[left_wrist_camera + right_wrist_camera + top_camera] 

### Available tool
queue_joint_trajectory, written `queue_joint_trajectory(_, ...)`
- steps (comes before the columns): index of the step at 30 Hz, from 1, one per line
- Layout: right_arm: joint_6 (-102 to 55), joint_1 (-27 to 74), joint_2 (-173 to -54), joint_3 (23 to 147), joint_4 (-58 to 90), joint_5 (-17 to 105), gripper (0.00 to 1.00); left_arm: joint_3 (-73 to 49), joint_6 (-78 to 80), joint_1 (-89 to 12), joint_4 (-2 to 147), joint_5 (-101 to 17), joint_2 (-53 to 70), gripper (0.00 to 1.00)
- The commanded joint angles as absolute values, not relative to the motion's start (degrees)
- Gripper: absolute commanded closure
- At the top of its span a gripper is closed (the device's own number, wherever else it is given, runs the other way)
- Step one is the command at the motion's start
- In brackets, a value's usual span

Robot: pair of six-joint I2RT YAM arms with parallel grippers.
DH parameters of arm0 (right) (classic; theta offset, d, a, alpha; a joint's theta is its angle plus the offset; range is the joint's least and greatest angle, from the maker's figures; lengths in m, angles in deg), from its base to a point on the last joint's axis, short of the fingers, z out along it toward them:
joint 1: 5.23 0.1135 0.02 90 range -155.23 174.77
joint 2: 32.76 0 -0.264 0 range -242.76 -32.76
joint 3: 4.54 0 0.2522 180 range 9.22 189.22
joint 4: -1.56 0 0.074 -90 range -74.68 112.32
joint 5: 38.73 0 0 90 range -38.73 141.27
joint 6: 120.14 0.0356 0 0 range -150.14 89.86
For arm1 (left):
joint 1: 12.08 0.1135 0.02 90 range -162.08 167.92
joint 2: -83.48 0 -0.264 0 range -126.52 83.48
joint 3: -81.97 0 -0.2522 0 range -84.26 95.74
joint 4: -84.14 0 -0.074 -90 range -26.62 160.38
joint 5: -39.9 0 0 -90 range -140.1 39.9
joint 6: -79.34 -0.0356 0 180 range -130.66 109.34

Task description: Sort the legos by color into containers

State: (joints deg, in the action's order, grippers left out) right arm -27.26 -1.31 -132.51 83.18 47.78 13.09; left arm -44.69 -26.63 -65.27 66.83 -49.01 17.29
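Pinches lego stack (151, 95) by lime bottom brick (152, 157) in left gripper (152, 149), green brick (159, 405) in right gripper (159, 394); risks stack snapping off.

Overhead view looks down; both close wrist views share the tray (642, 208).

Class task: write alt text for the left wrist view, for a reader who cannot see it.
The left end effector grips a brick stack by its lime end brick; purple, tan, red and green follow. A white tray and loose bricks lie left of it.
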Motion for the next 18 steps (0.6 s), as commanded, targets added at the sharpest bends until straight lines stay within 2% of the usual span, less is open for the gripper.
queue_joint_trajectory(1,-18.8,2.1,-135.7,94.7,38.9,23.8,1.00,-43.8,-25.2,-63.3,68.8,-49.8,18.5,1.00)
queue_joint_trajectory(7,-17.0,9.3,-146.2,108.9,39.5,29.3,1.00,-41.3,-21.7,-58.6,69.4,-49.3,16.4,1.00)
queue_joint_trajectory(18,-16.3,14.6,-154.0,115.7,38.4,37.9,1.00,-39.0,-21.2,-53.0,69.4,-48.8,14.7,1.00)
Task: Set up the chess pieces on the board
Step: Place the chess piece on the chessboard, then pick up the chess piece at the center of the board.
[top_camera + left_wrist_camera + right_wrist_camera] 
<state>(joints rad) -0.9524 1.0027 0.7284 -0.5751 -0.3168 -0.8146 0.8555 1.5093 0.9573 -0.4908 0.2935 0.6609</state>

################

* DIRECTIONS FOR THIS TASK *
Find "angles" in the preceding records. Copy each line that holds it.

* ANSWER BOX *
- The commanded joint angles as absolute values, not relative to the motion's start (degrees)
DH parameters of arm0 (right) (classic; theta offset, d, a, alpha; a joint's theta is its angle plus the offset; range is the joint's least and greatest angle, from the maker's figures; lengths in m, angles in deg), from its base to a point on the last joint's axis, short of the fingers, z out along it toward them:

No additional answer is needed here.